> **THE TASK**
Your answer must be an exact copy of the data below, minus any pictures.
====== INFORMATION PROVIDED
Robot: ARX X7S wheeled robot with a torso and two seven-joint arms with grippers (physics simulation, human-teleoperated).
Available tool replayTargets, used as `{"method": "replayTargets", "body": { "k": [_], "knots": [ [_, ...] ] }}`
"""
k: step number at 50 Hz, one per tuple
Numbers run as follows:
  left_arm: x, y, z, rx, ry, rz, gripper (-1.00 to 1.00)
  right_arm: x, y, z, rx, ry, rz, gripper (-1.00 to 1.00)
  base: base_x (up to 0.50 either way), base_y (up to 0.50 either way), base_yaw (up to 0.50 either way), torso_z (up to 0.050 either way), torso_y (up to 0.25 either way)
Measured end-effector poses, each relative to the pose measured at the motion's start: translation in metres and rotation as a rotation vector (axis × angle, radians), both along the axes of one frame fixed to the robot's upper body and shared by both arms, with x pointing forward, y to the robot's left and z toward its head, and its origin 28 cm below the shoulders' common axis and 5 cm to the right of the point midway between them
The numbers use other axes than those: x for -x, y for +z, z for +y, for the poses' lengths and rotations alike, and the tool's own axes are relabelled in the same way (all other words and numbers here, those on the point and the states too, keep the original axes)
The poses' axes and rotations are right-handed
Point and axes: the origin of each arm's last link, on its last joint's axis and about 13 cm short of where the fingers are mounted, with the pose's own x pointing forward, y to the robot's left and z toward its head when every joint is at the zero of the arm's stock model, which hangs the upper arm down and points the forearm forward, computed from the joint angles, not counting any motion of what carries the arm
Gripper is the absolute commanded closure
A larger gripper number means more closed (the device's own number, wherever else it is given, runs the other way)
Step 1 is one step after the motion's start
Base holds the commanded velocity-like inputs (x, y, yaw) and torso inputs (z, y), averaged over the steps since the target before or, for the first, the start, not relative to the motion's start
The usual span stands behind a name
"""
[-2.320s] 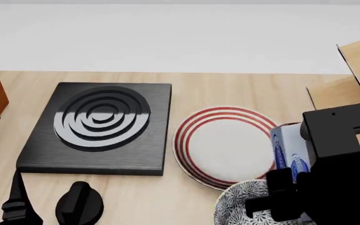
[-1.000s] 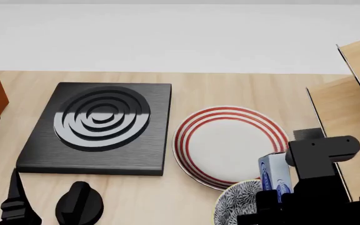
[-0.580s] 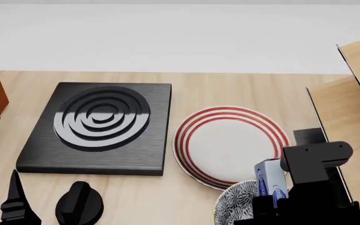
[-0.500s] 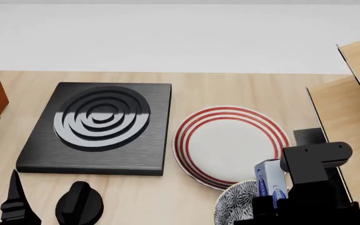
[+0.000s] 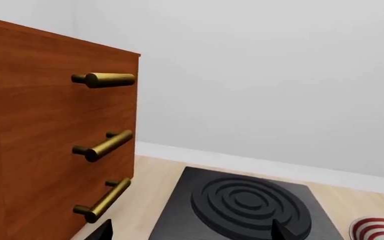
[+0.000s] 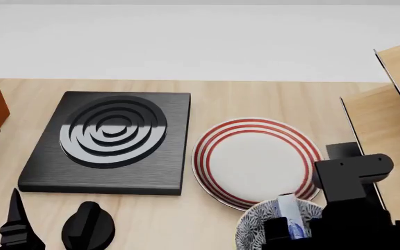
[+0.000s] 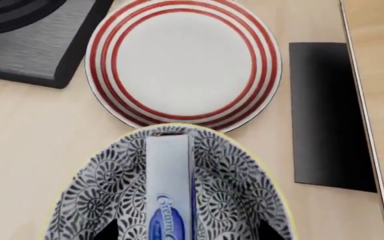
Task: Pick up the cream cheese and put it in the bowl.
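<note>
In the left wrist view, a wooden cabinet (image 5: 45, 140) with three brass handles (image 5: 102, 146) stands beside a black burner plate (image 5: 245, 210) with raised rings, which lies on the pale wood worktop (image 5: 153, 177). A sliver of the red-ringed plate (image 5: 379, 229) shows past the burner plate, away from the cabinet. Two dark tips at the picture's edge may be the left end effector's fingers, but I cannot tell whether it is released or clenched.

In the head view, the burner plate (image 6: 113, 140) lies on the worktop (image 6: 255, 99) with the red-ringed plate (image 6: 255, 161) just beside it, on the robot's right. The patterned bowl (image 6: 255, 229) sits nearer the robot than the plate, its rim meeting the plate's edge. The cream cheese (image 6: 291, 213) stands tilted inside the bowl, partly hidden by the black right arm (image 6: 353, 208). The left end effector (image 6: 19, 229) shows only as dark parts nearer the robot than the burner plate.

In the right wrist view, the bowl (image 7: 105, 200) with its yellowish rim lies just beside the plate (image 7: 182, 60), their edges meeting or overlapping. The cream cheese (image 7: 170, 190) lies in the bowl's middle, its silver-grey end toward the plate and its blue label away from it. The right end effector (image 7: 185, 231) shows two dark fingertips (image 7: 105, 231) set apart on either side of the box, not touching it, so it is released. A flat black rectangle (image 7: 325, 115) lies on the worktop beside the plate.
</note>
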Motion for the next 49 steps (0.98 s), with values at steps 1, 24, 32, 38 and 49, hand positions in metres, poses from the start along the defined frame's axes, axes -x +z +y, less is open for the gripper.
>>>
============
> **ANSWER BOX**
Robot: ARX X7S wheeled robot with a torso and two seven-joint arms with grippers (physics simulation, human-teleoperated).
Available tool replayTargets, used as `{"method": "replayTargets", "body": { "k": [_], "knots": [ [_, ...] ] }}`
"""
k: step number at 50 Hz, one per tuple
Numbers run as follows:
  left_arm: x, y, z, rx, ry, rz, gripper (-1.00 to 1.00)
  right_arm: x, y, z, rx, ry, rz, gripper (-1.00 to 1.00)
  base: base_x (up to 0.50 either way), base_y (up to 0.50 either way), base_yaw (up to 0.50 either way), torso_z (up to 0.050 either way), torso_y (up to 0.25 either way)
Measured end-effector poses, each relative to the pose measured at the motion's start: translation in metres and rotation as a rotation vector (axis × angle, radians), both along the axes of one frame fixed to the robot's upper body and shared by both arms, with x pointing forward, y to the robot's left and z toward its head, and its origin 28 cm below the shoulders' common axis and 5 cm to the right of the point midway between them
The numbers use other axes than those: x for -x, y for +z, z for +y, for the poses' lengths and rotations alike, and the tool's own axes are relabelled in the same way (all other words and numbers here, those on the point and the states too, keep the original axes)
The poses' axes and rotations are right-handed
Point and axes: the origin of each arm's last link, on its last joint's axis and about 13 cm short of where the fingers are mounted, with the pose's own x pointing forward, y to the robot's left and z toward its head when every joint is at the zero of the arm's stock model, which hangs the upper arm down and points the forearm forward, computed from the joint angles, not counting any motion of what carries the arm
Gripper is the absolute commanded closure
A larger gripper number means more closed (the device's own number, wherever else it is given, runs the other way)
Step 1 is one step after the motion's start
Base holds the commanded velocity-like inputs (x, y, yaw) and torso inputs (z, y), averaged over the steps since the target before or, for the first, the start, not relative to the motion's start
The usual span stands behind a name
"""
[-2.320s] 
[-1.000s] 
[-0.580s] 
[-0.500s] 
[+0.000s] 
[+0.000s] 
[+0.000s] 
Task: Pick up the cream cheese and put it in the bowl.
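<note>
In the left wrist view, a wooden cabinet (image 5: 45, 140) with three brass handles (image 5: 102, 146) stands beside a black burner plate (image 5: 245, 210) with raised rings, which lies on the pale wood worktop (image 5: 153, 177). A sliver of the red-ringed plate (image 5: 379, 229) shows past the burner plate, away from the cabinet. Two dark tips at the picture's edge may be the left end effector's fingers, but I cannot tell whether it is released or clenched.

In the head view, the burner plate (image 6: 113, 140) lies on the worktop (image 6: 255, 99) with the red-ringed plate (image 6: 255, 161) just beside it, on the robot's right. The patterned bowl (image 6: 255, 229) sits nearer the robot than the plate, its rim meeting the plate's edge. The cream cheese (image 6: 291, 213) stands tilted inside the bowl, partly hidden by the black right arm (image 6: 353, 208). The left end effector (image 6: 19, 229) shows only as dark parts nearer the robot than the burner plate.

In the right wrist view, the bowl (image 7: 105, 200) with its yellowish rim lies just beside the plate (image 7: 182, 60), their edges meeting or overlapping. The cream cheese (image 7: 170, 190) lies in the bowl's middle, its silver-grey end toward the plate and its blue label away from it. The right end effector (image 7: 185, 231) shows two dark fingertips (image 7: 105, 231) set apart on either side of the box, not touching it, so it is released. A flat black rectangle (image 7: 325, 115) lies on the worktop beside the plate.
</note>
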Motion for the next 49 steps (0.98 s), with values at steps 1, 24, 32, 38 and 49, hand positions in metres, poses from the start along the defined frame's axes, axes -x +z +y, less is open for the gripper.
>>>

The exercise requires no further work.